◆ Stored items from a collection
┄┄┄┄┄┄

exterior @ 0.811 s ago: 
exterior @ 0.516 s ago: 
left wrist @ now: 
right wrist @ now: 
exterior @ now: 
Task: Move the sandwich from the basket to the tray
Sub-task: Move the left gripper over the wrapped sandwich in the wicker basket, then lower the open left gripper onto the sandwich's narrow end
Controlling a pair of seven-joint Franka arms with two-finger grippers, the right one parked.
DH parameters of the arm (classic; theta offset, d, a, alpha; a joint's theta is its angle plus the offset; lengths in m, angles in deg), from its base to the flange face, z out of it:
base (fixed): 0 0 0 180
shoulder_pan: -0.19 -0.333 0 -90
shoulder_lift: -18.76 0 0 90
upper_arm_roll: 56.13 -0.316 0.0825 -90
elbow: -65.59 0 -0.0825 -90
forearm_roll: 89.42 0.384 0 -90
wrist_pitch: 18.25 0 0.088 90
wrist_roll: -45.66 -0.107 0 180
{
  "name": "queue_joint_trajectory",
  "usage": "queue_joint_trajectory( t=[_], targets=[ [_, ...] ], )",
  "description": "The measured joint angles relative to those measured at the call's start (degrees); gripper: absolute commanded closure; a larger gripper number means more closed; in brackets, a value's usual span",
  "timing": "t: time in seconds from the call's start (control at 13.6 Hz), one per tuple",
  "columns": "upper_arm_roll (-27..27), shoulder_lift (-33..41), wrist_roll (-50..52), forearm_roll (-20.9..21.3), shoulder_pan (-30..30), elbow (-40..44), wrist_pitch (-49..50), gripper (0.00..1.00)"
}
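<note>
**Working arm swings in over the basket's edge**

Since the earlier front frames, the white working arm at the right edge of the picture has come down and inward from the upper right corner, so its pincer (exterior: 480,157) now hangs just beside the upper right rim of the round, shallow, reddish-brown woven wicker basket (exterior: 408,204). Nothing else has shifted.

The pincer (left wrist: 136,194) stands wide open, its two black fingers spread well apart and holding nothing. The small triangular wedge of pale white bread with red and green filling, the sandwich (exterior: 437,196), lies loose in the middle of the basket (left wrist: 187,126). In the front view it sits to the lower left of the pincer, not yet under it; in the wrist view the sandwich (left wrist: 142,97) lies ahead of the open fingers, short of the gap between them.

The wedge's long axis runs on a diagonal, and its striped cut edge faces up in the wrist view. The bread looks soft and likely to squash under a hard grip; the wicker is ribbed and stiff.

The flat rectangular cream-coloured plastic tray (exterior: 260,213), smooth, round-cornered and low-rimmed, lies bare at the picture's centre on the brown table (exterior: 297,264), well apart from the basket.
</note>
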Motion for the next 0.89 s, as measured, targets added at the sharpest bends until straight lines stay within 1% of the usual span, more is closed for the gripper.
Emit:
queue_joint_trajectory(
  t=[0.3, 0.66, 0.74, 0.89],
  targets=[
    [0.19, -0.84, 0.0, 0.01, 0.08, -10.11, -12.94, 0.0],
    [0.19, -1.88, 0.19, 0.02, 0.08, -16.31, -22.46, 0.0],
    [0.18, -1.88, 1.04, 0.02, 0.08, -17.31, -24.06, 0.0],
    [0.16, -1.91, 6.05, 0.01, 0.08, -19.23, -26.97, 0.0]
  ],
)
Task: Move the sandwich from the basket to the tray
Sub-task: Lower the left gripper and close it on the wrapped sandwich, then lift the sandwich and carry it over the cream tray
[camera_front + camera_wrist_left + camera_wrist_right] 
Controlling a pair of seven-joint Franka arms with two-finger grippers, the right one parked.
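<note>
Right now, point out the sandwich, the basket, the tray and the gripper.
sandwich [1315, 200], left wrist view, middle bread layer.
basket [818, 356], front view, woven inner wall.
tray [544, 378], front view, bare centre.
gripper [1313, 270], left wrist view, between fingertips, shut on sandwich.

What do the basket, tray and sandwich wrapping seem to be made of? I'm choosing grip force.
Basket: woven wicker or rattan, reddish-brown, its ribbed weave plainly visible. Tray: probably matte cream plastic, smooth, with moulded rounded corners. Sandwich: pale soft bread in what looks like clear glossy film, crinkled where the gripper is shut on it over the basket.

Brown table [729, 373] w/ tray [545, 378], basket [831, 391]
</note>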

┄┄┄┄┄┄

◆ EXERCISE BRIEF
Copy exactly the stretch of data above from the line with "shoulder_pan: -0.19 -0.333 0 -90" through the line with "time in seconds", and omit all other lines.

◆ REPLY TO THE EXERCISE
shoulder_pan: -0.19 -0.333 0 -90
shoulder_lift: -18.76 0 0 90
upper_arm_roll: 56.13 -0.316 0.0825 -90
elbow: -65.59 0 -0.0825 -90
forearm_roll: 89.42 0.384 0 -90
wrist_pitch: 18.25 0 0.088 90
wrist_roll: -45.66 -0.107 0 180
{
  "name": "queue_joint_trajectory",
  "usage": "queue_joint_trajectory( t=[_], targets=[ [_, ...] ], )",
  "description": "The measured joint angles relative to those measured at the call's start (degrees); gripper: absolute commanded closure; a larger gripper number means more closed; in brackets, a value's usual span",
  "timing": "t: time in seconds from the call's start (control at 13.6 Hz), one per tuple",

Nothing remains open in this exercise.